■ What to do: Once the pictures are set aside, transcribe each line of the listing exactly.

····················

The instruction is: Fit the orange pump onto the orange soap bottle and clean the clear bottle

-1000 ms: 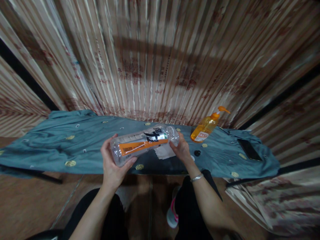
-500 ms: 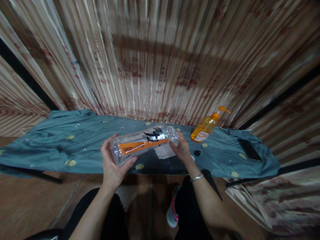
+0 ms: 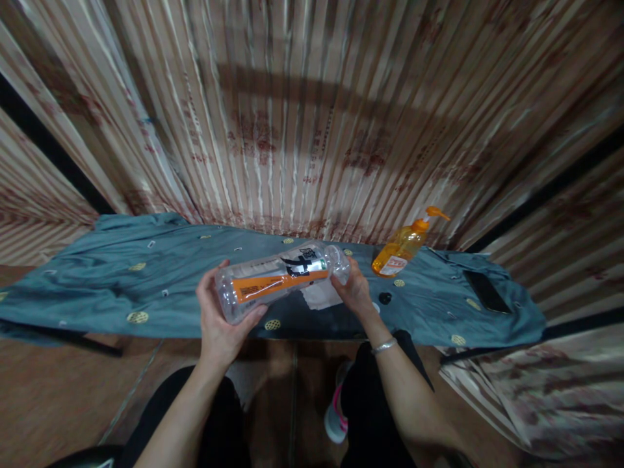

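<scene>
A clear plastic bottle (image 3: 273, 278) with an orange, white and black label lies on its side between my hands, above the cloth. My left hand (image 3: 221, 318) is wrapped round its base end, thumb along the lower side. At the other end, my right hand (image 3: 353, 289) grips the bottle by its neck; the fingers on the far side are hidden. Beneath the neck, a white paper or tissue (image 3: 322, 296) rests on the cloth, partly covered by the bottle and the right hand.
An orange pump bottle (image 3: 397, 253) stands right of the bottle. A small black object (image 3: 385, 298) and a dark phone (image 3: 487, 291) lie farther right. A blue-green patterned cloth (image 3: 107, 279) covers the narrow table. Behind it hangs a striped curtain (image 3: 302, 130), with dark poles (image 3: 49, 143) at the sides.
</scene>
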`<act>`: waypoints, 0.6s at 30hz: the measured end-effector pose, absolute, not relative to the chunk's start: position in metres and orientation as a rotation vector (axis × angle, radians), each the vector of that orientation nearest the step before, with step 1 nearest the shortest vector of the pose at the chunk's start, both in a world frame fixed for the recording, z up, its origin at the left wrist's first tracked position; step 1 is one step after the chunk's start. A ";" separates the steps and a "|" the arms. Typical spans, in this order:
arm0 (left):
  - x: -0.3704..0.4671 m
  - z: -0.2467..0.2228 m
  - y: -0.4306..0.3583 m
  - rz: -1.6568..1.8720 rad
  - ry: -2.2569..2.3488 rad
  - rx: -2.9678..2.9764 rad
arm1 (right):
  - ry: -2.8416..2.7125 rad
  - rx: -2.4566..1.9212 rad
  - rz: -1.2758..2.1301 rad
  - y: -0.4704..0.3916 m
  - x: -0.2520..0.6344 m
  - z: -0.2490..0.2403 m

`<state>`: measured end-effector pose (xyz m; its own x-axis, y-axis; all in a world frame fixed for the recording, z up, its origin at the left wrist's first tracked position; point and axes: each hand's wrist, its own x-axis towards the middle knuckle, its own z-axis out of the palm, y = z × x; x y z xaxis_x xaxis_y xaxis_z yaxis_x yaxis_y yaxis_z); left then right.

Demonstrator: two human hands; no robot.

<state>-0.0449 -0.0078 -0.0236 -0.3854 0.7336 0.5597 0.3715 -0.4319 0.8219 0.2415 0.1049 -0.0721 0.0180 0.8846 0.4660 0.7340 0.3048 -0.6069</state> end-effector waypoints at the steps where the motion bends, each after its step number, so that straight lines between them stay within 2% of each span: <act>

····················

■ Answer space:
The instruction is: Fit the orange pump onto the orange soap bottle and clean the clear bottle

-1000 ms: 
-500 ms: 
+0 ms: 

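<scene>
A clear plastic bottle (image 3: 273, 278) with an orange, white and black label lies on its side between my hands, above the cloth. My left hand (image 3: 221, 318) is wrapped round its base end, thumb along the lower side. At the other end, my right hand (image 3: 353, 289) grips the bottle by its neck; the fingers on the far side are hidden. Beneath the neck, a white paper or tissue (image 3: 322, 296) rests on the cloth, partly covered by the bottle and the right hand.
An orange pump bottle (image 3: 397, 253) stands right of the bottle. A small black object (image 3: 385, 298) and a dark phone (image 3: 487, 291) lie farther right. A blue-green patterned cloth (image 3: 107, 279) covers the narrow table. Behind it hangs a striped curtain (image 3: 302, 130), with dark poles (image 3: 49, 143) at the sides.
</scene>
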`<act>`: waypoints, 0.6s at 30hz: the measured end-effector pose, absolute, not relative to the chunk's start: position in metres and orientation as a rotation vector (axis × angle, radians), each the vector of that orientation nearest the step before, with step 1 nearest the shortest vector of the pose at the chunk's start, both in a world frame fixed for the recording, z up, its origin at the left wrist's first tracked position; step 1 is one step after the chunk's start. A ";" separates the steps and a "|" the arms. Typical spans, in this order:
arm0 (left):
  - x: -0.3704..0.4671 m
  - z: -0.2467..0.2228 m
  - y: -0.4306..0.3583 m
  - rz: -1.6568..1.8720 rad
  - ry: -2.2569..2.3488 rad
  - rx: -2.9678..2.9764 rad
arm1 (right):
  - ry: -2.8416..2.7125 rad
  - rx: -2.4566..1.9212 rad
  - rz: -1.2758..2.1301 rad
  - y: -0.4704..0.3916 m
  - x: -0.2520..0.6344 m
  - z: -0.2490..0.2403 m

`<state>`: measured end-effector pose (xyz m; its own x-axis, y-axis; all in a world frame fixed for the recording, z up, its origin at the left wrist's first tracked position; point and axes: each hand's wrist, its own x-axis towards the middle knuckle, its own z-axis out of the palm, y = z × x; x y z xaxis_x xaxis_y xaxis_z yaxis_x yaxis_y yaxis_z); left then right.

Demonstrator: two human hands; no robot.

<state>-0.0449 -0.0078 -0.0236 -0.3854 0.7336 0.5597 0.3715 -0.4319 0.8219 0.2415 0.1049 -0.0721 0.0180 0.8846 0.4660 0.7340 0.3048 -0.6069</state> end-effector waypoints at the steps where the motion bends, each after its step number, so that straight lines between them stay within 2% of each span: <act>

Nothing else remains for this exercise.